# How much pedal spin resistance is normal?



## bob13bob (Jun 22, 2009)

several no-name metal regular pedals (included on $300 level bikes) - When I flick them, they'll continue to spin for several rotations

shimano roadbike clipless pedals: somewhere in the middle in terms of resistance, have some continuous movement when flicking.

Time Atac clipless pedals: i can feel resistance when flicking them, and they definitely will not move a mm further than my finger pushes them. Is this normal? One takes about %50 more force than the other. 

Are they more durable or something this way, or is there something wrong?


----------



## Caffeine Powered (Mar 31, 2005)

rotational friction variables: dust/grease seal condition/quality, bearing quality, grease viscosity and amount, presence or absence of bearing tension, and amount of rotational mass & force.


----------



## bob13bob (Jun 22, 2009)

I'll take that to mean that its normal for higher end pedals to rotate less smoothly. Not complaining, I guess it's like that for a reason (withstand more force?). Weird one altacs smooth so much better than the other, I'll open it up I guess.


----------



## Caffeine Powered (Mar 31, 2005)

Before you taking any bearing assembly apart, does it feel gritty as you rotate it? Can you feel indentations or imperfections as you gently turn the pedal? This applies to any bearing, whether it's a hub, headset or bottom bracket. If it feels stiff but not tight it should be fine. If it feels glassy smooth and turns freely but without play then it should be fine as well. I don't use the Atac pedals so I don't know if they're needle or ball bearings or if they're open or sealed cartridge bearings.


----------



## Okayfine (Sep 7, 2010)

bob13bob said:


> I'll take that to mean that its normal for higher end pedals to rotate less smoothly.

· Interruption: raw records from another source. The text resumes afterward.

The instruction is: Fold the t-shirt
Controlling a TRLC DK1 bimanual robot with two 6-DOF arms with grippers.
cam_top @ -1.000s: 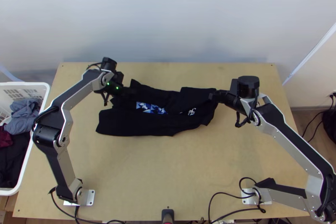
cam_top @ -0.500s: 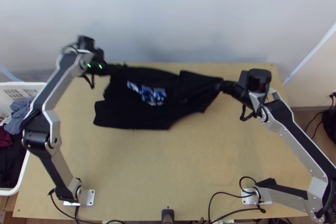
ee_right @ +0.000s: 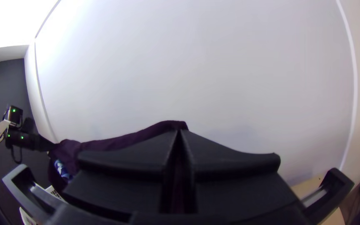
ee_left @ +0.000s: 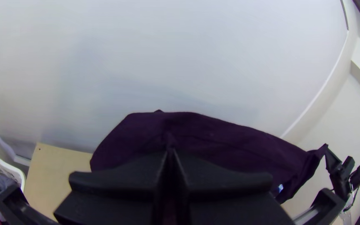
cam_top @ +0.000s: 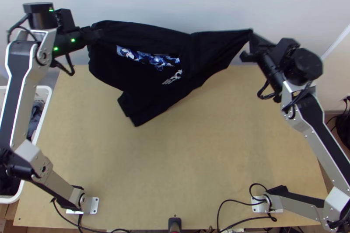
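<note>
Between two claws (cam_top: 94, 34) hangs one black t-shirt (cam_top: 146, 85).

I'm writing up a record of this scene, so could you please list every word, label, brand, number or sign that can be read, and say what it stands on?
White lettering on the black t-shirt: too small and apparently cut off by a fold, so not safely readable.
Blue print on the t-shirt: no words can be made out.
No other readable text.
</note>
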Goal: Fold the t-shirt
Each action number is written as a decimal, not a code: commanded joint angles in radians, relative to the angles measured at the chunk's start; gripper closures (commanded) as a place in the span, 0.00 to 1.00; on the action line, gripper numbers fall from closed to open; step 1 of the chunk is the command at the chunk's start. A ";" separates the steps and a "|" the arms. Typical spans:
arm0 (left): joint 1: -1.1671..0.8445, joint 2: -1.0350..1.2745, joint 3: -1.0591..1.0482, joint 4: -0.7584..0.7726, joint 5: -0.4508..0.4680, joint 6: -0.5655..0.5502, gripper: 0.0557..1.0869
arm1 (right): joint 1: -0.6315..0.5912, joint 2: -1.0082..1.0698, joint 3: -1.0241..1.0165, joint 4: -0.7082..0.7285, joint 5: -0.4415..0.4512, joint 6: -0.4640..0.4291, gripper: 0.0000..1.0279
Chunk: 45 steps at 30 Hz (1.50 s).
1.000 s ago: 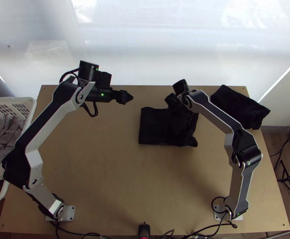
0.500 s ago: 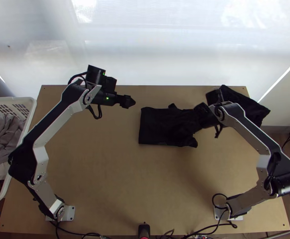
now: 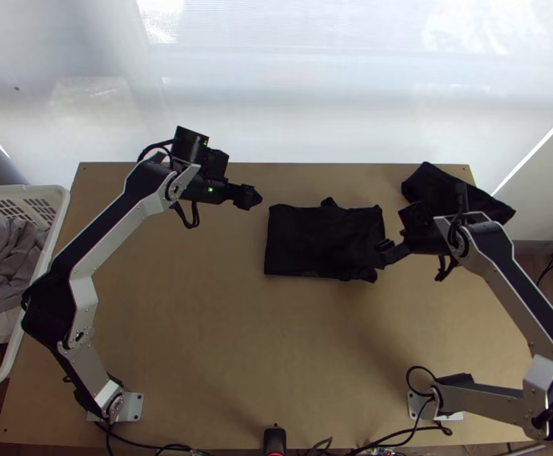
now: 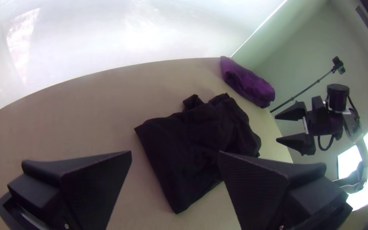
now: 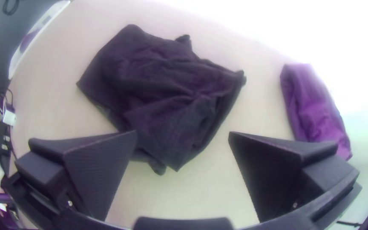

Less SMOOTHLY, or less FREELY? There's a difference. I'd suggest that the higher-end pedals will rotate more smoothly, if less freely. Cheap pedals are usually loose-ball bearings and are set up on the loose/free side, and grow looser as things wear, while higher-end stuff will wear less over a longer period of time.


----------



## zebrahum (Jun 29, 2005)

Decent quality pedals should not spin "freely". They should have damping because of grease. They should, however, spin smoothly.


----------



## winter (Nov 30, 2009)

Good seals will also contribute some drag and cause the pedal to not rotate freely but this is a trade off to ensure as little contaminants as possible get into the bearings. I have many variants of ATAC pedals going all the way back to the original carbon composite stubby ones; yes, they tend to not spin very freely when new. Once the seals and bearing get worn in, they do loosen up and will even develop a little play.


----------



## akacoke (May 11, 2011)

good pedals with tight bearings will not spin freely like the cheap pedals that will spin forever.


----------



## Caffeine Powered (Mar 31, 2005)

Keep this in mind: the OP asked about new pedals and his perception of the bearing quality. Not our 6 year old, ragged, unmaintained pedals that have been striking roots and the ground from pedaling through corners


----------



## trailof (Mar 18, 2010)

I use Time pedals, and the bearings are smooth but they don't spin for forever. I always thought it was more of a feature than an issue, as it keeps the pedal in an easy position to clip in. My 12 year old originals and the ATAC XS and ROC ATAC recent purchases are all the same. I think it may also be a weight distribution in the pedal as they always end up at the same angle.

There is a cartridge bearing inside the body on the pedal spindle. I think in the 29er or general forum someone did a video walkthrough on how to replace the bearings on ATAC pedals.


----------



## Shark (Feb 4, 2006)

The atac pedals have an outer and inner seal, so no, they don't spin freely, but they should def be smooth.


----------



## bob13bob (Jun 22, 2009)

you are correct, I meant freely. I was just a little worried. Thanks to all for clearing my concerns.



Okayfine said:


> Less SMOOTHLY, or less FREELY? There's a difference. I'd suggest that the higher-end pedals will rotate more smoothly, if less freely. Cheap pedals are usually loose-ball bearings and are set up on the loose/free side, and grow looser as things wear, while higher-end stuff will wear less over a longer period of time.


----------



## hankering (Dec 28, 2014)

Old thread, but short and useful -- I yesterday bought my first new bike since 1970, and things have changed a bit. Well, so have I. The supplied pedals -- 
VP-615 - VP Components
surprised me -- they turn very smoothly with finger pressure, but don't turn at all except when they're pushed, they stop as soon as I stop pushing them. 
I gather from the above comments this is expected for well sealed new pedals.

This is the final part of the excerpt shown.